Trois entreprises éclaboussées par le scandale de la collusion se retrouvent aujourd'hui poursuivies par la Ville de Montréal pour avoir confondu de la pierre et du béton. En apparence mineure, leur erreur a incité la métropole à entreprendre des travaux de 2 millions de dollars, un chantier maintenant jugé inutile.

Le comité exécutif de la Ville de Montréal vient d'autoriser ses avocats à intenter une poursuite contre une firme d'inspection des égouts, Colmatec, et deux firmes de génie, CIMA+ et BPR. La Ville réclame un dédommagement pour les travaux réalisés inutilement.

L'histoire remonte à 2007. À l'époque, les trois entreprises avaient obtenu d'importants mandats auprès de la métropole afin de préparer les infrastructures municipales entourant le Centre universitaire de santé McGill (CUSM).

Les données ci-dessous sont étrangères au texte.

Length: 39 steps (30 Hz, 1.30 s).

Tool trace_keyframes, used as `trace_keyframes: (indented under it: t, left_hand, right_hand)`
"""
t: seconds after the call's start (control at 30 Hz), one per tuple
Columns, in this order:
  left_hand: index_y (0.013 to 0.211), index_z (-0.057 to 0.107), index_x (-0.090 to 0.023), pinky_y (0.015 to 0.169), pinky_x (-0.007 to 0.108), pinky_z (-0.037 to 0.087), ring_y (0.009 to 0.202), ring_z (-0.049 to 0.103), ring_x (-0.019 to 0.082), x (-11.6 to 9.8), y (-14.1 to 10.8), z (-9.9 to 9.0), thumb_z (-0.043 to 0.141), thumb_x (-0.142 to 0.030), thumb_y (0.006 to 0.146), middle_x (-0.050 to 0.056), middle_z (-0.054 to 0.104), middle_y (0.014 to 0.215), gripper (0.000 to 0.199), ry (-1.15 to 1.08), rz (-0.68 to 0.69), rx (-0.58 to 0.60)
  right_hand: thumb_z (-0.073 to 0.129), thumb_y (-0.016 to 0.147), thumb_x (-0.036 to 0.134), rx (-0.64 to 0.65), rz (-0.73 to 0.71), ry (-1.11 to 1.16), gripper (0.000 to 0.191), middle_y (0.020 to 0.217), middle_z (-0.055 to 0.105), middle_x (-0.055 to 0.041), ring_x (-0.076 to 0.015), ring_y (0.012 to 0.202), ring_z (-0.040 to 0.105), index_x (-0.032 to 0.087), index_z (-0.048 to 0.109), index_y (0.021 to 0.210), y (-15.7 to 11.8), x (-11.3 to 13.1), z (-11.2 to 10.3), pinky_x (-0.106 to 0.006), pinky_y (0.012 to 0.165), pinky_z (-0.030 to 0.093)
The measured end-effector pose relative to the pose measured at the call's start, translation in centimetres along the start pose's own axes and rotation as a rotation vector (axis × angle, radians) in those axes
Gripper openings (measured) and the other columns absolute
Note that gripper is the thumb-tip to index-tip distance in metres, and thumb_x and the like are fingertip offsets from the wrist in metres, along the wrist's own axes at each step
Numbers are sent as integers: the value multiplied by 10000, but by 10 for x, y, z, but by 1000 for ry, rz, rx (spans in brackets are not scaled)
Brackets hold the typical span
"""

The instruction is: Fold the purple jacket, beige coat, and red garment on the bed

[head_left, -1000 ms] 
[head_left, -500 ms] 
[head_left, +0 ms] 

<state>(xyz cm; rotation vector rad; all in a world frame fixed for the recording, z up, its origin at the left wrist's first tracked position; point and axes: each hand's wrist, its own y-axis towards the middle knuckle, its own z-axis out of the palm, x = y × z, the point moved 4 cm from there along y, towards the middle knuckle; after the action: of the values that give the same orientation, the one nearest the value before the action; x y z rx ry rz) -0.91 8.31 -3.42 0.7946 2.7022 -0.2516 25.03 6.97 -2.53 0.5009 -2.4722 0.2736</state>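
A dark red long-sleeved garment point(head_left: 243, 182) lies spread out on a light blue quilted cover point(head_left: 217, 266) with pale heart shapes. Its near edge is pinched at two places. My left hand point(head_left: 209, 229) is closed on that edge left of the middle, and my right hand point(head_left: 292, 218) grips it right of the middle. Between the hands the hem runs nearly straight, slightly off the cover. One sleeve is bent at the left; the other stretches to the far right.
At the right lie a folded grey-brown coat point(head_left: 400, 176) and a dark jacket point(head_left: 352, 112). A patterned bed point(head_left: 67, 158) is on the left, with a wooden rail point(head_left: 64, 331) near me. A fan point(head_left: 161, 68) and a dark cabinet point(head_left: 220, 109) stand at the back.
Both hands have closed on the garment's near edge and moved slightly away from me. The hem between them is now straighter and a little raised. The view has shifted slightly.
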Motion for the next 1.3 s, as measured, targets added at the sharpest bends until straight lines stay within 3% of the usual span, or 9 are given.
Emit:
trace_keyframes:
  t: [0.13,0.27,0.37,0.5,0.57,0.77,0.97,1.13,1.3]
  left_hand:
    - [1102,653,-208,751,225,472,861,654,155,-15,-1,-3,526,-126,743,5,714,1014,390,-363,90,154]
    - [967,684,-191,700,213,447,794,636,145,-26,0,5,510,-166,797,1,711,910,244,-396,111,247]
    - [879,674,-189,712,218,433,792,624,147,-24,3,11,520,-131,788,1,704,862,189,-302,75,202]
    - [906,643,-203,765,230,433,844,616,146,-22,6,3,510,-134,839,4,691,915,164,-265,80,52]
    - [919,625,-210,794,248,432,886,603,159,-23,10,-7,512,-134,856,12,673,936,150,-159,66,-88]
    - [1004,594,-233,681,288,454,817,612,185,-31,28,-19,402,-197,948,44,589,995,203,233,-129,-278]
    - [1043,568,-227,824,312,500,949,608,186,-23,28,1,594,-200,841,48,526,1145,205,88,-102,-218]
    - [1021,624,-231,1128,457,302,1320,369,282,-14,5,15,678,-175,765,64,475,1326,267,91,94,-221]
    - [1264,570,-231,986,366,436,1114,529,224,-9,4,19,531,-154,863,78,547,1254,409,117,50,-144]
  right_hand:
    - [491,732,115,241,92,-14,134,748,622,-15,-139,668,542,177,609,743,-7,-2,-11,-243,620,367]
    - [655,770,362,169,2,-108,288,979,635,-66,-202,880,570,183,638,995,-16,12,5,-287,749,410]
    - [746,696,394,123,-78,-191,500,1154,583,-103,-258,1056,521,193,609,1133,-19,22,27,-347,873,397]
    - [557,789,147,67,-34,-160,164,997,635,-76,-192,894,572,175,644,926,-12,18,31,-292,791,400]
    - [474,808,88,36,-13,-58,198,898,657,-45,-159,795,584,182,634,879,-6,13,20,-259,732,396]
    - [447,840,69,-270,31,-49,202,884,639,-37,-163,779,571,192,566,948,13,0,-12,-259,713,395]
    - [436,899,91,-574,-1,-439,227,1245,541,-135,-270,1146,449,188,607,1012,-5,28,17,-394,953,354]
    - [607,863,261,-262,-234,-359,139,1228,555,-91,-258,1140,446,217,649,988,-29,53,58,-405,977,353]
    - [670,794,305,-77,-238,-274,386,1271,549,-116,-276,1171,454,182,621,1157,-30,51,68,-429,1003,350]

Colmatec, aujourd'hui une compagnie à numéro (9258-8490 Québec inc.), avait décroché un contrat de 45 000$ pour inspecter les égouts sous le boulevard Décarie. Un consortium formé par CIMA+ et BPR avait pour sa part obtenu un mandat de 4,7 millions pour préparer tous les travaux dans le secteur du futur hôpital.

Un ancien dirigeant de BPR a reconnu devant la commission Charbonneau que ce contrat a été obtenu grâce à de la collusion. Il a même précisé qu'il avait versé 3% de sa part du mandat, soit 69 000$, à Union Montréal.

Épinglée en novembre 2011 par le Bureau de la concurrence du Canada, Colmatec s'est quant à elle reconnue coupable d'avoir participé à un partage de contrats de surveillance des égouts dans la région de Montréal. Les deux entreprises ont depuis été placées sur la liste noire de la métropole.

À la suite de ses inspections sous le boulevard Décarie, en 2007, Colmatec a mentionné dans un rapport que la conduite d'égout était en pierre. Le consortium a repris cette information et préparé des plans afin de remplacer la conduite. Un appel d'offres a ensuite été lancé et l'entrepreneur Construction Garnier a décroché un contrat de 2,1 millions. Soulignons que le président de cette entreprise de construction, Joe Borsellino, a lui aussi reconnu à la commission Charbonneau avoir participé à la collusion.

Mauvaise surprise

Surprise, le 19 avril 2012: on découvre durant les travaux que la conduite n'est pas en brique, mais plutôt en béton armé. Le détail est important: les conduites en pierre sont généralement plus anciennes alors que celles de béton armé sont plus récentes. D'ailleurs, une conduite en pierre datant de 1885 a cédé cet été sous la rue Sainte-Catherine, engloutissant une excavatrice.

«Alors que l'entrepreneur était en train d'excaver la conduite d'égout, il a été constaté qu'il s'agissait non pas d'une conduite en brique, tel qu'indiqué dans les plans et devis, mais bien d'une conduite d'égout en béton armé qui n'aurait pas eu à être remplacée. La Ville a donc inutilement encouru des frais pour l'excavation et le remplacement d'une conduite», écrit la Ville.

Dans les documents consultés par La Presse, il n'est pas spécifié si la découverte a été rapportée par l'entrepreneur lui-même ou par un surveillant de la Ville affecté à ce chantier.